Data shown:
= = = = =

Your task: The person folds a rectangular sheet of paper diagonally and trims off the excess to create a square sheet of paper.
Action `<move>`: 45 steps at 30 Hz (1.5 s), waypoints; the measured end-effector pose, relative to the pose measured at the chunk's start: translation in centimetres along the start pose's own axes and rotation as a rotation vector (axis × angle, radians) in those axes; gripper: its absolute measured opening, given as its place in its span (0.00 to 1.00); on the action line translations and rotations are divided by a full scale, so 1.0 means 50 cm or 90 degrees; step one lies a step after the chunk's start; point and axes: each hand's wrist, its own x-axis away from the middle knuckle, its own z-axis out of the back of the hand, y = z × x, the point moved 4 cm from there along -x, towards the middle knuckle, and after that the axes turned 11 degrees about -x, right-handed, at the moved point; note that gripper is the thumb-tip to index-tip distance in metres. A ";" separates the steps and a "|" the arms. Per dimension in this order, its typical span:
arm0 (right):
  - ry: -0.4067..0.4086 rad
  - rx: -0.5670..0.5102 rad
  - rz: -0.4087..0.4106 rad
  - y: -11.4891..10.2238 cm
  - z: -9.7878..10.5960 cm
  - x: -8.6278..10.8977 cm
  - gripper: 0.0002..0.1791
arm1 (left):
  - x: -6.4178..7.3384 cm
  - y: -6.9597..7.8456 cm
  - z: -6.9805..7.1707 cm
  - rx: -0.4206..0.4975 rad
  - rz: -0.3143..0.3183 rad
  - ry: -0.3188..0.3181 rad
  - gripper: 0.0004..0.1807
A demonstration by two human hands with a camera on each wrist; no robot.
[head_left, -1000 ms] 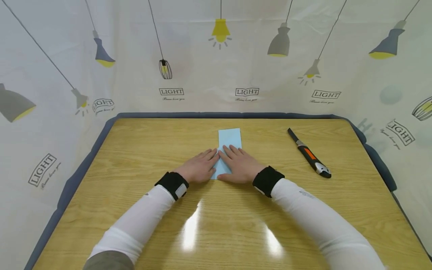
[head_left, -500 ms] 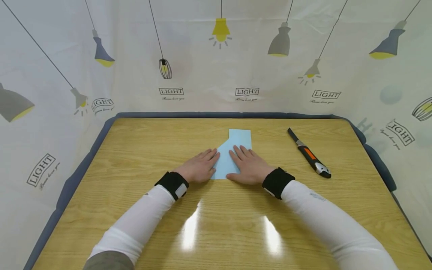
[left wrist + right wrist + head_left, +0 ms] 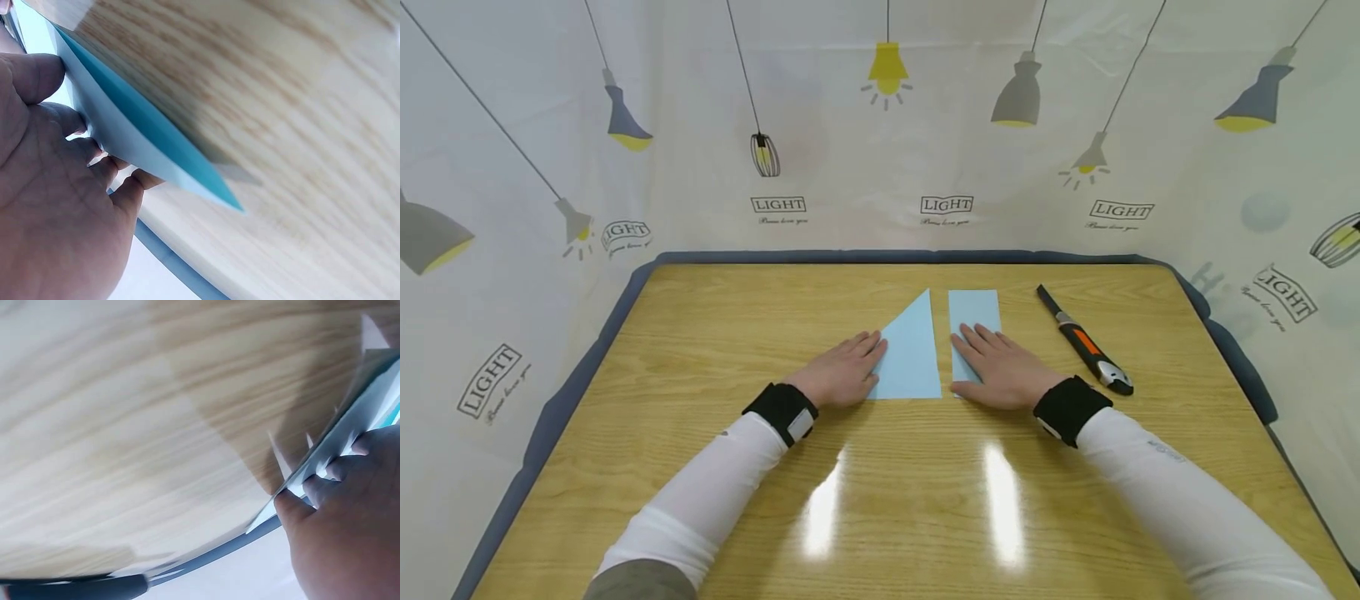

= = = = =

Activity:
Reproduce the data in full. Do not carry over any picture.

Output of the task:
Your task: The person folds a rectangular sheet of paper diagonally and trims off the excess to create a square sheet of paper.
Action `<move>`: 45 steps at 30 Hz (1.5 s), waypoints; the measured end-effector pose, relative to the pose measured at the chunk's start: translation in centimetres along the start pose's own axes and rotation as a rotation vector (axis × angle, radians) in those axes; gripper: its absolute measured opening, given as its place in its span (0.00 to 1.00); on the action line translations and rotations are divided by a full scale, so 1.0 means 50 cm or 90 degrees; step one lies a step after the chunk's start; point and axes: each hand's wrist, its own x-axis away from the middle knuckle, its own z-axis out of the back of the hand, y = z × x, the point moved 4 cm from there along -x, towards the middle knuckle, and after that the axes turned 11 degrees about -x, right-handed, at the moved point; note that gripper is the thumb-tip to index-tip distance in metres. A ";" separates the steps and a "|" the arms. Per dimension in this order, its typical span:
arm0 (right):
  - ry: -0.4067..0.4086 rad
  - rx: -0.5670..0.5102 rad
  - rz: -0.4087..0.4106 rad
  - y: -11.4891..10.2238 cm
  - z: -9.7878..10.5960 cm
  - x: -8.6278..10.8977 cm
  - gripper: 0.0002..0.1791
arm1 (left):
  - x: -6.4178..7.3384 cm
  - y: -6.9597..7.8456 cm
  - z: -6.9805..7.1707 cm
  - rx: -0.4206..0.4975 rad
  - rz: -0.3143..0.3183 rad
  - ry: -0.3188..0.3181 rad
  - gripper: 0.0004..0.1807
A demonstration by two human hands with a camera on each wrist; no robot.
[head_left, -1000 ms] 
[head_left, -500 ms] 
[left wrist + right wrist + head_left, +0 ms] 

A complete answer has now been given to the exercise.